Im Osten von Màlaga, der Hauptstadt der Costa del Sol, beginnt ein Küstengebiet, das touristisch entwickelt ist, aber nicht an den vorher beschriebenen Grad der Küste westlich von Málaga heranreicht. Das Angebot an Hotelplätzen ist geringer (um 2500 Plätze) und konzentriert sich im Gebiet um Nerja. Das Angebot an Appartements hingegen ist relativ hoch, da in dieser Gegend Familientourismus vorherrschend ist.

Dieser gesamte Streifen, der bis nach Nerja reicht, gehört zu einer der typischsten Gegenden mit sehr andalusischer Identität, der Axarquía. Sowohl an der Küste wie auch im Landesinneren liegen zahlreiche typisch andalusische Orte mit ganz deutlicher arabischer Prägung, die noch überall zu spüren ist.

An der Küste entlang folgen aufeinander wichtige Touristenzentren wie: Rincón de la Victoria, Almayate, oder Torre del Mar, Küstengebiet von Vèlez Màlaga, das Hauptstadt der Axarquía ist und unter arabischer Herrschaft seine Blütezeit erlebte.

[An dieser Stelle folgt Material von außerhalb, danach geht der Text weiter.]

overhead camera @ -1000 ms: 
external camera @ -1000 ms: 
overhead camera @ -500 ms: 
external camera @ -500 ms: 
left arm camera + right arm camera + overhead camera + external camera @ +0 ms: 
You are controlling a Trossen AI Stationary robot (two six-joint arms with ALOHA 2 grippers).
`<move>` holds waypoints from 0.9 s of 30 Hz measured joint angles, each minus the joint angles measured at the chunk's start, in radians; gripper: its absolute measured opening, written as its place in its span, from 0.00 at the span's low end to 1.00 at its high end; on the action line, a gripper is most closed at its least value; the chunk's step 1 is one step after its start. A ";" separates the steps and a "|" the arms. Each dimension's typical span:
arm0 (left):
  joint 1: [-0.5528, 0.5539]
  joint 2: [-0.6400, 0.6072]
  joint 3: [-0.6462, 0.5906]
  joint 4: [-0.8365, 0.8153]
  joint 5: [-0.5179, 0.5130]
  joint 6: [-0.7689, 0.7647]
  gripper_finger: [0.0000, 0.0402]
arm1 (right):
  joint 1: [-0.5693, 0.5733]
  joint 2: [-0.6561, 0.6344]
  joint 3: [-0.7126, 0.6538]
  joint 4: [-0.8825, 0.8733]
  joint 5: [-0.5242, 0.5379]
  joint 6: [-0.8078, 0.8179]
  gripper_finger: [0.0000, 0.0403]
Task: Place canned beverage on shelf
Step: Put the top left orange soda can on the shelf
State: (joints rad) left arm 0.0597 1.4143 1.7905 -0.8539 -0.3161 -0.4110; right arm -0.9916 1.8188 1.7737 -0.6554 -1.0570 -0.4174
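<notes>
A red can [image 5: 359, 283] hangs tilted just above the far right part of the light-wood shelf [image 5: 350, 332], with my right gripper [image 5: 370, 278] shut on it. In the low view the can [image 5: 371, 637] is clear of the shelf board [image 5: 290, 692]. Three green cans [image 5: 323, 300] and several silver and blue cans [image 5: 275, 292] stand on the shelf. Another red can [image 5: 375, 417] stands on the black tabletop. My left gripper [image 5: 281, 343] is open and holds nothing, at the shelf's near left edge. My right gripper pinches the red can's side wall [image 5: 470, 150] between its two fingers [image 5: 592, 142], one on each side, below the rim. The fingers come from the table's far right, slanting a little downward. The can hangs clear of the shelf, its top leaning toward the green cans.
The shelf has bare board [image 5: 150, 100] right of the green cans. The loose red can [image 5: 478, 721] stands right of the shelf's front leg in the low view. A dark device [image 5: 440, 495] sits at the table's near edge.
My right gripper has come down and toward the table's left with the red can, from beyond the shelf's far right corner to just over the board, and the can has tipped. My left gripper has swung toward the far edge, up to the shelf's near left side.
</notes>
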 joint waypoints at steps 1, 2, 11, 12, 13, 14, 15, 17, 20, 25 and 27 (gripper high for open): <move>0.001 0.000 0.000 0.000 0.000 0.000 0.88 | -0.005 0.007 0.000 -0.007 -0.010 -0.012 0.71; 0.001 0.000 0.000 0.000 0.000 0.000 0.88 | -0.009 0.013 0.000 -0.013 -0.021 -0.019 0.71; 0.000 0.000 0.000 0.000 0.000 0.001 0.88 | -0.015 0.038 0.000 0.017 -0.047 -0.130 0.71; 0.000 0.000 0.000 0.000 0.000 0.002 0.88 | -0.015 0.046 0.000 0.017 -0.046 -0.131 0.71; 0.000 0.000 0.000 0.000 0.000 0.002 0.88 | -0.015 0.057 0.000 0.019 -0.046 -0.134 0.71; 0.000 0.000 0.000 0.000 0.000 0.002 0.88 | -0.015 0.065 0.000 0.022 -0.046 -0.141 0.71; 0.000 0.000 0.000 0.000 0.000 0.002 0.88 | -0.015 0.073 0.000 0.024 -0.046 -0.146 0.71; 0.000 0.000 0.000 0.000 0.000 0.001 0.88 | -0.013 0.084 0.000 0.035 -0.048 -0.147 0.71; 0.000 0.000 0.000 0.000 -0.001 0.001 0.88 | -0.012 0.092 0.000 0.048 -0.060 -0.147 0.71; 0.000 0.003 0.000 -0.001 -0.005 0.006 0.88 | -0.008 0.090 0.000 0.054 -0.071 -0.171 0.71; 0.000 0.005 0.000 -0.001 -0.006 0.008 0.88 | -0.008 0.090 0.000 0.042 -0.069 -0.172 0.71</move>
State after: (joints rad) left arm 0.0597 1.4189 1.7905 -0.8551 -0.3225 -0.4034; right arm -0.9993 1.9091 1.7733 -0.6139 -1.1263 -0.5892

Richtung Osten liegen: Algarrobo, Torrox (mit römischen Ruinen am Strand) und schließlich Nerja, das in einer Küstenebene liegt, die wiederum auf einem steil ins Meer abfallenden Steilfelsen liegt, als ob es sich um einen Balkon handelte. Nerja hat sein Stadtbild wie auch seine traditionellen Anbauprodukte gut zu bewahren gewußt; es ist das bedeutendste Touristenzentrum dieses Teils der Küste und ist schnell gewachsen. Mirador del Balcón de Europa en Nerja

In der Nähe der Ortschaft windet sich die Küstenstraße an der abrupt ins Meer abfallenden Steilküste entlang, die Sierra Almijara ist hier bis zu 200 m hoch und fällt jäh ins Meer ab. Dieses Teilstück endet bei Maro, wir finden hier eine wilde und interessante Landschaft vor, die zum Naturschutzgebiet erklärt worden ist. Im Landesinneren versteckt das Kalksteingebirge die schöne Cueva de Nerja.